Khamenei made further remarks that were splashed across Iranian and Iraqi news sites. According to Mehr, Khamenei said that the current wave of hatred against the US in the region had come in reaction against US crimes (referring to Trump blaming Iran for the Iraq events).
It is widely believed among hard line Shiites in Iraq and Iran that the United States had created ISIL (ISIL) to sow chaos in the Middle East. The US did inadvertently create ISIL, but that isn’t what even the Bush administration was going for. And, the US did let ISIL grow powerful in eastern Syria after 2012, in an attempt to weaken the al-Assad regime in Damascus, according to then-Secretary of State John Kerry. But the way Khamenei puts it is just a conspiracy theory, and it was the US, after all, that orchestrated the defeat of that terrorist organization (though Iran also played a major role in all that).
Khamenei played on this conspiracy theory, saying, “America’s attack on the Popular Mobilization Units is in reality an act of vengeance on behalf of ISIL, given that it was the Iraqi popular militias that defeated and eradicated ISIL.”

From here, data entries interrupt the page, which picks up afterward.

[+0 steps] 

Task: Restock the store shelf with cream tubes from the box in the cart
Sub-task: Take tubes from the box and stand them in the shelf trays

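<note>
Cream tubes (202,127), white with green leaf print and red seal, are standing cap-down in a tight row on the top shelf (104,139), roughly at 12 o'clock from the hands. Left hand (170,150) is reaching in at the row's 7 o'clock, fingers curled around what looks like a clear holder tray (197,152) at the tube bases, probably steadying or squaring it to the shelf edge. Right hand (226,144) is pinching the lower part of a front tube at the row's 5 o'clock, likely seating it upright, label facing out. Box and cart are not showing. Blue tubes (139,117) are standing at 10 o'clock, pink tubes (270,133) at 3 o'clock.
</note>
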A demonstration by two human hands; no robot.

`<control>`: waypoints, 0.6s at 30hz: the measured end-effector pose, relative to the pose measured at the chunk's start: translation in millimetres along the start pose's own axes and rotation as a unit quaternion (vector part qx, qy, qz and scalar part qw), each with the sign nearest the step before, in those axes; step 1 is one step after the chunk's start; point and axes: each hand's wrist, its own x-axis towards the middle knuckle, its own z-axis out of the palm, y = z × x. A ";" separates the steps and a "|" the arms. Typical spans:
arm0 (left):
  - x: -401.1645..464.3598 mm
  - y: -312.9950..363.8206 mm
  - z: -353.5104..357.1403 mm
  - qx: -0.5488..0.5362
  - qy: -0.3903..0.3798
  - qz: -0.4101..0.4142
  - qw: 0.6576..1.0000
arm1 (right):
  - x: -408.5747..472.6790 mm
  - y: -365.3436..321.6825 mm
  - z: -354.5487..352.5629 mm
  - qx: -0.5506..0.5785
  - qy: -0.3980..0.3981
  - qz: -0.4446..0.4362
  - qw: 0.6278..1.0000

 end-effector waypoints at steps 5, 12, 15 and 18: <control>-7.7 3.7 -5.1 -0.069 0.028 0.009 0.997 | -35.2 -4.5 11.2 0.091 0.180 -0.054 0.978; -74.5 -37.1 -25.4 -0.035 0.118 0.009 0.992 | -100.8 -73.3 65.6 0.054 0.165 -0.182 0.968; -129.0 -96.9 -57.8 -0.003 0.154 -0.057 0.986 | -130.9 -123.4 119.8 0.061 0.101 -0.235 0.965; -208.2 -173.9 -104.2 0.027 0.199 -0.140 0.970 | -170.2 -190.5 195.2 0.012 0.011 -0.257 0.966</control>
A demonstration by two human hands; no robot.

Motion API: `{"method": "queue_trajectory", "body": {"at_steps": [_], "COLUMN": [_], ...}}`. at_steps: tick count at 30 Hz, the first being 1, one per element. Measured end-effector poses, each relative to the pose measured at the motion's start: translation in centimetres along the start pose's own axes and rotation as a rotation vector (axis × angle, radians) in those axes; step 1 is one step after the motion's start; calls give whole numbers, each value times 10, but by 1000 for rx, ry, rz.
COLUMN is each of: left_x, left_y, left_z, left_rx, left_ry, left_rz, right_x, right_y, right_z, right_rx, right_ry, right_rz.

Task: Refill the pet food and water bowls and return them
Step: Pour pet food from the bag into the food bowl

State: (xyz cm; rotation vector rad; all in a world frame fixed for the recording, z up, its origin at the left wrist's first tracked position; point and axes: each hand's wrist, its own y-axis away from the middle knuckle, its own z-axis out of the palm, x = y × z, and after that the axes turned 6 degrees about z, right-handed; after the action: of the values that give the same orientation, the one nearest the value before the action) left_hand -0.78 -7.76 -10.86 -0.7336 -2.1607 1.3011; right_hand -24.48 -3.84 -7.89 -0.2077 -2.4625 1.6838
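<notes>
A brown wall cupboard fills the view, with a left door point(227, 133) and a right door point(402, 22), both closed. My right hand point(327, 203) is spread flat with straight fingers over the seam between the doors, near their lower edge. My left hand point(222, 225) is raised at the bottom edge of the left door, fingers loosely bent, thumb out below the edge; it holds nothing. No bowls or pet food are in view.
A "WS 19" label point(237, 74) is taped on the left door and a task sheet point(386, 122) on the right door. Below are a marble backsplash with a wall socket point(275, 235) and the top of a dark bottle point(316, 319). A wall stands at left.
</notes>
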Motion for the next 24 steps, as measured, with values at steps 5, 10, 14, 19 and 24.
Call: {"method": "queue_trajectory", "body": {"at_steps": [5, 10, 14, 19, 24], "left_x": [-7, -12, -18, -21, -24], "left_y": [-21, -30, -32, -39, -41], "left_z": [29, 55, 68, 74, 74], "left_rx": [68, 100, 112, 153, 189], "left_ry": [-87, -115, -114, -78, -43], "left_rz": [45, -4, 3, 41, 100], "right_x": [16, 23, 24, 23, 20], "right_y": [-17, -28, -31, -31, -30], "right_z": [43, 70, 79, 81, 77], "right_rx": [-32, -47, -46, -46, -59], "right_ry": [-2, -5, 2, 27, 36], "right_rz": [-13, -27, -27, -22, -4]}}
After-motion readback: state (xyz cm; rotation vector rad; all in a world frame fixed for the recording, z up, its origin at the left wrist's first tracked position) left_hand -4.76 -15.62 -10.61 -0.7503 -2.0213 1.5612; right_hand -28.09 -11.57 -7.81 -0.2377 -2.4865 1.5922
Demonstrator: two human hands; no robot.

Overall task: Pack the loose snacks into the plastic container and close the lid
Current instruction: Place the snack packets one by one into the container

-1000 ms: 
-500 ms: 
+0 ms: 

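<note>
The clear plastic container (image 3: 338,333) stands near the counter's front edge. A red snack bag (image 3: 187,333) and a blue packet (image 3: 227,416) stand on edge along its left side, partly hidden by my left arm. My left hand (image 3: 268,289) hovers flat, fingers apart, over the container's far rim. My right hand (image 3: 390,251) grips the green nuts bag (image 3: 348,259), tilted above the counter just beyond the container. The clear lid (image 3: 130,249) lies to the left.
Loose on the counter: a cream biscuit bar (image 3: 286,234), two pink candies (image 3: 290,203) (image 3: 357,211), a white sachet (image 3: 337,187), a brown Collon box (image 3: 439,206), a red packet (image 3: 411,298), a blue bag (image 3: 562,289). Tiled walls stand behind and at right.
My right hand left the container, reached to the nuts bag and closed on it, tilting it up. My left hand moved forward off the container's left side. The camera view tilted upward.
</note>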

As for the Kata’ib Hizbullah, it doubles as a political faction, part of the Fath coalition in Parliament, which has 48 seats. Fath, and caretaker prime minister Adil Abdulmahdi, convinced the Kata’ib Hizbullah to withdraw from the US embassy on Wednesday. The deputy head of Fath, Sa`d al-Husaini, said that the bloc preferred to expel the US from Iran through parliamentary means, and pledged that his coalition would attempt to convince parliament to demand a US withdrawal.
Clausewitz said that war is politics by other means. Of course, the converse is also true, that war aims can often better be achieved through politics. If we have any luck in 2020, that is how Trump and Khamenei will go forward. Along with, perhaps, some colorful tweets.